Mortgage Rates
Refinance Rates
FHA Rates
VA Rates
Jumbo Rates
Adjustable Rate Mortgage Rates
Interest Only Mortgage Rates
Non-Owner Occupied Rates
Home Equity Loan Rates
How to Compare Mortgage Proposals and Select the Right One for You

How to Compare Mortgage Proposals and Select the Right One for You

  • Shopping for a Mortgage
  • You should treat the mortgage process like you would any other major purchase, such as buying a car.  Shop around, compare proposals from multiple lenders and select the one with the best loan terms, which usually means the lowest combination of mortgage rate and closing costs.  We recommend that you contact at least five lenders when comparing proposals as the more lenders you shop, the more likely you are to find the lender and mortgage that are right for you.  A recent study showed that borrowers that compared at least five mortgage quotes saved an average of $3,000 on their loan as compared to borrowers that compared two lenders, who saved an average of only $1,400.  In short, the more lenders you compare, the more money you save on your mortgage. 

    It takes extra time to review mortgage proposals and negotiate with lenders but spending an extra hour or two can save you thousands of dollars. For example, on a $300,000 30 year loan, reducing your mortgage rate by just 0.125% saves you almost $8,000 in interest expense over the life of your loan.  Follow the steps below to negotiate the best terms for your mortgage:

    • Gather mortgage proposals from at least five lenders, including one mortgage broker.  There are different types of lenders such as big, regional or local banks, mortgage brokers, mortgage bankers and credit unions and they are ALL competing for your mortgage business.  Some mortgage lenders such as banks, mortgage bankers and credit unions are direct lenders, which means they lend you money directly for your mortgage, potentially allowing them to offer you a lower interest rate.  Other lenders such as mortgage brokers do not fund mortgages directly but instead act as a personal mortgage shopper for borrowers and compare rates and fees from multiple funding lenders to find you the best loan terms, so you benefit from lender competition.  Gathering proposals from at least five lenders including multiple types of lenders ensures that you have a range of options, which puts you in a stronger position when you negotiate your mortgage.
    • Request a Loan Estimate, written quote or Lender Fees Worksheet from the lenders you contact.  When you contact lenders request a Loan Estimate, written quote or Lender Fees Worksheet that outlines the key items in their mortgage proposal.  Borrowers should use the mortgage rate and closing cost information presented in these documents to compare mortgage proposals and select a lender.  Lenders should ask you questions regarding your personal and financial profile as well as the details of your home purchase so that they can provide the most accurate proposal possible.  When you contact lenders ask that they not pull your credit report as this can negatively impact your credit score.  They can use summary credit information to provide you a Loan Estimate, mortgage quote or Lender Fees Worksheet.  Please note that lenders cannot charge you for a Loan Estimate, written quote or Lender Fees Worksheet.  
    • Loan Estimate.  The Loan Estimate outlines a good faith estimate of the key terms of the mortgage including interest rate, Annual Percentage Rate (APR), closing costs and mortgage features including rate lock period.

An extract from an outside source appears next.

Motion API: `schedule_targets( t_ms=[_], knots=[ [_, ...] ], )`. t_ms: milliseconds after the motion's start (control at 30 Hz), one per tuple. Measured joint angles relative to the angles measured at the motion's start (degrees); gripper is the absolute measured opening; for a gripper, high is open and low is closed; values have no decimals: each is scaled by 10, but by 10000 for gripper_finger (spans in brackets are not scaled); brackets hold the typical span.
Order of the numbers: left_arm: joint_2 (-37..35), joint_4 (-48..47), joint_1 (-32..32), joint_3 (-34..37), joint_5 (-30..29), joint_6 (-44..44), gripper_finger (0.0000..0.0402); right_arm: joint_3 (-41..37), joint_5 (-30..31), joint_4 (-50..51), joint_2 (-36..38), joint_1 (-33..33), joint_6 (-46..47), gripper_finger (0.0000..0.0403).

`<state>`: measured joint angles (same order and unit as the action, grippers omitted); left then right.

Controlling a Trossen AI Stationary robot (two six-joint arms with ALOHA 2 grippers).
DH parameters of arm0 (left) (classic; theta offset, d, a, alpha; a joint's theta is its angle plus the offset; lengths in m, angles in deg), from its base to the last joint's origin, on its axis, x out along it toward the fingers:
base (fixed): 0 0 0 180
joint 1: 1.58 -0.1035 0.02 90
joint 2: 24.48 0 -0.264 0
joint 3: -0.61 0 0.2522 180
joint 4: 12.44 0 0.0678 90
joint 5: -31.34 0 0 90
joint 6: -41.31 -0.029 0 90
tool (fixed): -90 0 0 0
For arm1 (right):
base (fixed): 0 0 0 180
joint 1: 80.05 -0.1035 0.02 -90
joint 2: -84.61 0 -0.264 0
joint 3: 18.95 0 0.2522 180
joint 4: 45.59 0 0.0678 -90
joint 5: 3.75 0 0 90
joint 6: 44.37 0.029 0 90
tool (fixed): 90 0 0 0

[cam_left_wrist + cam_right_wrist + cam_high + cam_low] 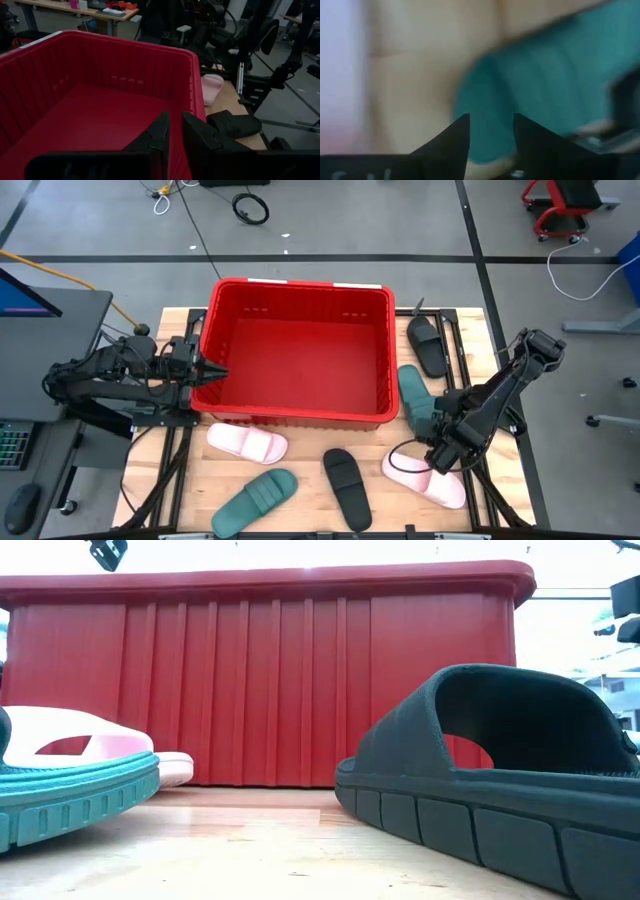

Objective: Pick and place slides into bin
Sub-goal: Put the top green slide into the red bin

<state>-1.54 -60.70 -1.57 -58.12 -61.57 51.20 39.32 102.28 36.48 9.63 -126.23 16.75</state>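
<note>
The bin (pixel 297 358) stands at the far middle of the wooden table (pixel 305 480), its red floor bare, with all six slides lying on the boards around it. Two sit along its right side: a black slide (pixel 428 345) toward the far corner and a dark green slide (pixel 415 400) just beside the bin's right wall. In front of the bin lie a pale pink slide (pixel 247 443) near its left front corner, a second dark green slide (pixel 256 502) nearer the table's front edge, another black slide (pixel 346 486) in the middle, and a second pale pink slide (pixel 428 480) at the front right. The right gripper (pixel 436 428) hangs over the gap between the right-hand green slide and that pink one, and its wrist view shows its fingers (pixel 451 141) a little apart with nothing between them, above teal-green foam and bare wood (the picture is too smeared to say whether they touch anything). The left gripper (pixel 212 370) is at the bin's left rim, pointing inward over the wall, its two fingers (pixel 155 135) drawn close with only a narrow slit between them and holding nothing. From table height, the bin's ribbed front wall (pixel 260 690) fills the background behind the pink, green and black slides.
</note>
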Motion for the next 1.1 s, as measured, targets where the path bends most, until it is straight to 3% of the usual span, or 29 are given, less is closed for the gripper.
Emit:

Lenders are legally required to provide a Loan Estimate within three business days of a borrower submitting a loan application but some lenders may provide a preliminary Loan Estimate without submitting an application. The Loan Estimate is a standard document that is the same across all lenders which makes it easier to compare mortgage proposals.
    • Written Mortgage Quote.  In some cases the lender may not provide a Loan Estimate so borrowers should request a written mortgage quote, usually via email, including mortgage rate, closing costs and rate lock period. A written mortgage quote is not an official document so it does not carry the same weight as the Loan Estimate but it should allow borrowers to quickly compare mortgage proposals.
    • Lender Fees Worksheet.  Borrower should also request a Lender Fees Worksheet that provides a detailed breakdown of all the costs and expenses associated with a mortgage including fees charged by lenders and other third parties. The lender is not required to provide you with the worksheet by law, but will likely provide it to you if you ask.
    • Compare mortgage proposals.  When comparing mortgage proposals, we recommend that you focus on two key items that have the most impact on your upfront and long-term mortgage costs: 1) mortgage rate, and 2) closing costs. You can use the Loan Estimate, written mortgage quote  or Lender Fees Worksheet to help with the comparison.  If you are using a Loan Estimate, you can find the interest rate at the top of page one and the estimated closing costs at the bottom of page one.  Page two provides a detailed, item-by-item breakdown of the all the mortgage closing cost items you are required to pay.  You should also use the Annual Percentage Rate (APR) on the top of page three of the Loan Estimate to quickly compare and identify excessive closing costs.  In short, the APR represents what your interest rate would be if it included all upfront lender and closing costs so it is a way to use one figure to compare both the mortgage rate and closing costs.  If the APR is much higher than your mortgage rate then you know that the closing costs are relatively high and you should negotiate lower costs or select a different lender.  Additionally, if you have proposals from two lenders that are offering the same mortgage rate but one APR is lower than the other, then you know the lender with the lower APR is charging lower closing costs.  The table at the bottom of the page shows you exactly where on the Loan Estimate you can find the mortgage rate, closing costs and APR.
    • Use our MORTGAGE COMPARISON CALCULATOR to compare loans with different rates and closing costs
    • Negotiate the best terms.  Some lenders may offer a lower mortgage rate with higher fees while other lenders may offer a higher rate with lower fees.  Use this information to your advantage to negotiate the lowest mortgage rate and closing for your loan by seeing if a lender is willing to match the terms offered by another lender.  Additionally, you can use the Lender Fees Worksheet to perform a more detailed review and comparison of mortgage closing costs. For example, one lender may charge an origination fee of $1,200 while another lender may only charge $995.  Borrowers should use the Lender Fees Worksheet to negotiate specific expenses and reduce your overall closing costs.  Comparing mortgage proposals from multiple lenders and doing a little negotiating should enable you to find the mortgage with the lowest mortgage rate and fees, which can save you thousands of dollars. 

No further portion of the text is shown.